DEGGIE: How does our Cereblon Toolkit contribute to our drug discovery process?

CHRIS: Our Cereblon Toolkit is essential for C4T to create new medicines. Essentially, it’s a collection of small molecule ligands that bind to Cereblon. We deploy the toolkit differently as projects progress from discovery towards the clinic. For example, one of our goals is to optimize catalytic degradation. Here, the toolkit plays a very important role, allowing us to fine tune the binding affinities between ligase and target, and the orientation between ligase and target to see how that influences degradation activity. As we start to understand how the body processes the molecules we’re developing, we can zero in on small molecules that have higher potential for further development.

DEGGIE: How does our Cereblon Toolkit help us design orally bioavailable molecules?

CHRIS: From the toolkit’s early conception we were focused on making sure we built the capability to develop orally bioavailable molecules. We want to give clinicians and patients maximum flexibility with dosing administration and schedule so that the disease can be treated effectively.

Within the Cereblon Toolkit, we have two paths to get to high oral bioavailability. One is controlling specific features of degraders to be within the scope of what is described in the medicinal chemistry field, as beyond rule of five physicochemical property space. The other is to control the effective physicochemical property space by engineering that ability for the heterobifunctional molecule to fold back onto itself.

We have been successful utilizing both strategies to deliver clinical-stage degraders that exhibit high oral bioavailability. We see this in our CFT8634 project targeting BRD9, which is a great example of property control. And, our CFT1946 project targeting BRAF V600X is an excellent example where we engineered the molecule to fold back onto itself.

DEGGIE: How does our Cereblon Toolkit benefit from our MonoDAC™ Library?
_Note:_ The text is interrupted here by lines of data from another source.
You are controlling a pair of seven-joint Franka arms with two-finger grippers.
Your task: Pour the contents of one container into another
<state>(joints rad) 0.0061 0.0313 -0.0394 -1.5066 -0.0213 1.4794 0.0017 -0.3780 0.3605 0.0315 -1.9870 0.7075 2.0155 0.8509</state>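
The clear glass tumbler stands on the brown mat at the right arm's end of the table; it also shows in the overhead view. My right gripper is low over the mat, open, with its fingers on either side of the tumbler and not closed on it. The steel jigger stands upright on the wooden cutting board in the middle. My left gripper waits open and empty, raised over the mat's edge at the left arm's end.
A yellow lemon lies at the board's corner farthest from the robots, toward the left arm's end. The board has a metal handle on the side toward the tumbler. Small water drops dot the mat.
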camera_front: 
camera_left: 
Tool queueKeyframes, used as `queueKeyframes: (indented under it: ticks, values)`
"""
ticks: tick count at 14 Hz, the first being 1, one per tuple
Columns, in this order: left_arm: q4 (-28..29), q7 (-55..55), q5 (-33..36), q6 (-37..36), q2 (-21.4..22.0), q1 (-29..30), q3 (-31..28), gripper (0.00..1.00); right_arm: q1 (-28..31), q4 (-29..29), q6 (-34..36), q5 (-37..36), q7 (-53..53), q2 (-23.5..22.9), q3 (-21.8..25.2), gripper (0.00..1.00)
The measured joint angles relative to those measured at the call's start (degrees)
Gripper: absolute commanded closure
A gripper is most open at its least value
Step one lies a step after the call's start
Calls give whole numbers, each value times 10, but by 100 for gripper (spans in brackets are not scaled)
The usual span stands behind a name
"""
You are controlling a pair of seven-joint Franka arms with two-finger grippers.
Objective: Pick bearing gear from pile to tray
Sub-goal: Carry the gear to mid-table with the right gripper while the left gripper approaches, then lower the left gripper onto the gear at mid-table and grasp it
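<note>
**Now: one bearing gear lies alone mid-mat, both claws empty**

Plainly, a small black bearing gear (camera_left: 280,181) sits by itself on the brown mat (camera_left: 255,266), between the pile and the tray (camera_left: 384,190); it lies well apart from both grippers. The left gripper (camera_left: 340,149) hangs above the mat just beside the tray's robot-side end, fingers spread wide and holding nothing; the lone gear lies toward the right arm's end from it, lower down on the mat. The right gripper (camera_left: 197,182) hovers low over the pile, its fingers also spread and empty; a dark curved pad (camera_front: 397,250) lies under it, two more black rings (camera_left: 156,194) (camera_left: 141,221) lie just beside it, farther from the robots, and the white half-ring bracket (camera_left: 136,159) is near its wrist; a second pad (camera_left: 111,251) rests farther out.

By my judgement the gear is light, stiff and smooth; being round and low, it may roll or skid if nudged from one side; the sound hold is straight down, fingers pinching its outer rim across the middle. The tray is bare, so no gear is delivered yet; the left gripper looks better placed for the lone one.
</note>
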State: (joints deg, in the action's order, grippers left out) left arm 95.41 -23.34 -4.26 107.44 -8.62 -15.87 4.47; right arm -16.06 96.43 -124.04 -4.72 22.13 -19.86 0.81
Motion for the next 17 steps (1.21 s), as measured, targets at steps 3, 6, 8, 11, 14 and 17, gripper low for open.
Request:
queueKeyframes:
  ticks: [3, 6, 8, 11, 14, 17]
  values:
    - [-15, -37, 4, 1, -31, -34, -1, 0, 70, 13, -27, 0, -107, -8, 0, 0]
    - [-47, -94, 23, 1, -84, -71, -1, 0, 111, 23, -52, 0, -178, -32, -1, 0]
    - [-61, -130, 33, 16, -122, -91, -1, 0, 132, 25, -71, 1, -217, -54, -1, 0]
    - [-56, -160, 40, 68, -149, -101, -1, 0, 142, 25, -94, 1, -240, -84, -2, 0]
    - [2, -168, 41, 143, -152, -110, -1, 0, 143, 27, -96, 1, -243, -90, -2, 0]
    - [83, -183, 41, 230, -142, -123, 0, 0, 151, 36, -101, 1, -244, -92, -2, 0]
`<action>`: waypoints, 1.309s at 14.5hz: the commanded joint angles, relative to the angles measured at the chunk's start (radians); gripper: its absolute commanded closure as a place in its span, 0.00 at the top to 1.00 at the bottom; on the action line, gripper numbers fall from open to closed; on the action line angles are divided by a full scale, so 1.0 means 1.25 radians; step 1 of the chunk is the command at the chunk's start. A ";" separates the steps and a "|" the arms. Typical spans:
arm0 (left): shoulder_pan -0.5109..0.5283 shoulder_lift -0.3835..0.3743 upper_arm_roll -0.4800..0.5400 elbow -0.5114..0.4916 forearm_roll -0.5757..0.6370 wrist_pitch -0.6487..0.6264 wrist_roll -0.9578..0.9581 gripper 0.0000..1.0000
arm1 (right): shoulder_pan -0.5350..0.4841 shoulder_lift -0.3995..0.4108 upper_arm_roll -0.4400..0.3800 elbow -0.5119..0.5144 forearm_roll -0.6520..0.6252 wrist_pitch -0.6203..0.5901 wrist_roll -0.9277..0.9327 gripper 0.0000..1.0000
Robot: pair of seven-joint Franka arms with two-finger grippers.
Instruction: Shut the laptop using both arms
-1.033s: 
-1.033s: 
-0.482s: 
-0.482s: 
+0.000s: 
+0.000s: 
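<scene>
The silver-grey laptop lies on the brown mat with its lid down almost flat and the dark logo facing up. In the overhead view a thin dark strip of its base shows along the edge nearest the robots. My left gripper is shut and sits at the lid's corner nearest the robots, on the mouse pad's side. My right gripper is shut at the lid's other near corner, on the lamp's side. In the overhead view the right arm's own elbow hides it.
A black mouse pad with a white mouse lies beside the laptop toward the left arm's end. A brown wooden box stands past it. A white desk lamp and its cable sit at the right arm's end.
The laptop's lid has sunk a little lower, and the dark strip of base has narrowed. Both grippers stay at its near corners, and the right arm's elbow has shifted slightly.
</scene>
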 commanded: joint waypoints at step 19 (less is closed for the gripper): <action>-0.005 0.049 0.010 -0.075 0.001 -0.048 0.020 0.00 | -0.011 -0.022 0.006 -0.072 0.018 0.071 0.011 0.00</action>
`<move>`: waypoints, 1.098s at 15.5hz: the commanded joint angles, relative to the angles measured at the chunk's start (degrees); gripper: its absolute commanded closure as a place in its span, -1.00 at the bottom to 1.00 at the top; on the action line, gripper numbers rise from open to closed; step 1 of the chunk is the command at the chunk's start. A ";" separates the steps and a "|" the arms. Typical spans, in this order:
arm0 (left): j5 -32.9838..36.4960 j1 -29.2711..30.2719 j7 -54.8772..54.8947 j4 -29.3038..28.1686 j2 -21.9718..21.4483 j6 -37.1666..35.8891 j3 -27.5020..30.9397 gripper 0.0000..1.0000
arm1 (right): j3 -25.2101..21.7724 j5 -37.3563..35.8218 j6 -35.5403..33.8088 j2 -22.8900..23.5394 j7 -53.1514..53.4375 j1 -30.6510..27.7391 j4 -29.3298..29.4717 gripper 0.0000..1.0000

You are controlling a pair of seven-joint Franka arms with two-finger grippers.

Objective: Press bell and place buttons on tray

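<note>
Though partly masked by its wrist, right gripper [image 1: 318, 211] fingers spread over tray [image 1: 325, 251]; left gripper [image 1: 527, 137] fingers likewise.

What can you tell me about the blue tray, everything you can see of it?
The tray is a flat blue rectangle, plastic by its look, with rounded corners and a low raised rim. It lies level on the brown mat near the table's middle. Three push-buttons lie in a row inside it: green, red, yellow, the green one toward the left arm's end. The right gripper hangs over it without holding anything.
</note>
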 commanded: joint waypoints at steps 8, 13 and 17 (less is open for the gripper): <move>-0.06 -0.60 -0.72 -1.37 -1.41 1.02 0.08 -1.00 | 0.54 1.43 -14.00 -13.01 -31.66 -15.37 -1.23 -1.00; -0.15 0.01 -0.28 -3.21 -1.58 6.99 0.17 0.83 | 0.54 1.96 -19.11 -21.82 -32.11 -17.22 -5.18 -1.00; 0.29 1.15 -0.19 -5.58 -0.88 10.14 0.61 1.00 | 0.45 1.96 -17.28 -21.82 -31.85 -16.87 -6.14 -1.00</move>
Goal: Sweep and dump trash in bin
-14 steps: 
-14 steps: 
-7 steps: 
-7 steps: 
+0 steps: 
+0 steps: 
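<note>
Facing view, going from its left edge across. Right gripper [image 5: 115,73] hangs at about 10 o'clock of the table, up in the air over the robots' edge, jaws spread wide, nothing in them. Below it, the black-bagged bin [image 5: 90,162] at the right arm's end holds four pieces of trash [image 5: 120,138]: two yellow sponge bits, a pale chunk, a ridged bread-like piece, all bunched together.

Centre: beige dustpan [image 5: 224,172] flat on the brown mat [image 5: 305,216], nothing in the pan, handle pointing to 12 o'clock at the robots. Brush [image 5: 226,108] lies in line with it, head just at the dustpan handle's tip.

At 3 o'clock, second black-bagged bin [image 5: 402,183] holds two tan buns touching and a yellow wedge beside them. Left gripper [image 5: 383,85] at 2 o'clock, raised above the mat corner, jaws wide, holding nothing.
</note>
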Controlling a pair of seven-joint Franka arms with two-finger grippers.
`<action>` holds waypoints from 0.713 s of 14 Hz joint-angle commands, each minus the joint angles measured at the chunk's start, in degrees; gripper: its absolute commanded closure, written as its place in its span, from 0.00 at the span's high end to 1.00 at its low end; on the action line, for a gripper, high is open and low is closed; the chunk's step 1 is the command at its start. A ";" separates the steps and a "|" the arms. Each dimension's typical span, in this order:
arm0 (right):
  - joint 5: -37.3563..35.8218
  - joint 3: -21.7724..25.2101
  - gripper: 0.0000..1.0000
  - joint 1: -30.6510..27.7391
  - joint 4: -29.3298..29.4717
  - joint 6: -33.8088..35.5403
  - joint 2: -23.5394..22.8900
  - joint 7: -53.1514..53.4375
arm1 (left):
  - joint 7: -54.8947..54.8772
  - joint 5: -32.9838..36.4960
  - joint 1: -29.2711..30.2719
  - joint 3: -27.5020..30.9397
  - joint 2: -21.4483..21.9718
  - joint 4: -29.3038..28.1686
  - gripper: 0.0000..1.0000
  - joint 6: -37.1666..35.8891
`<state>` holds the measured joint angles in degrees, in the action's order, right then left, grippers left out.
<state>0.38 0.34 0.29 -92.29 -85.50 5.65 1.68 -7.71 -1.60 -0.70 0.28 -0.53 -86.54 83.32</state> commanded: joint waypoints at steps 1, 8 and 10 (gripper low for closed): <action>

CHRIS: The MonoDAC Library is one of my favorite projects. It’s a very chemo-centric approach to expanding the Cereblon Toolkit as we know it. In the early days of C4T, we created about a thousand molecules and tried to map the chemical equity that bound to Cereblon. The MonoDAC Library represents the buildout of that equity to about 10,000 compounds incorporating diverse ideas around our chemical scaffolds that we think are really interesting and have potential for use in both MonoDAC and BiDAC degrader contexts.

Now we’re using the library to go after undruggable targets and try to answer some important questions along the way about each molecule. For example, if we have a molecule that binds to Cereblon tightly, how does it change the surface of Cereblon? How does it change the proteins that engage with Cereblon? This is how the MonoDAC Library enables us to do very bespoke design work that we hope will unlock new targets that we can develop and eventually bring to patients.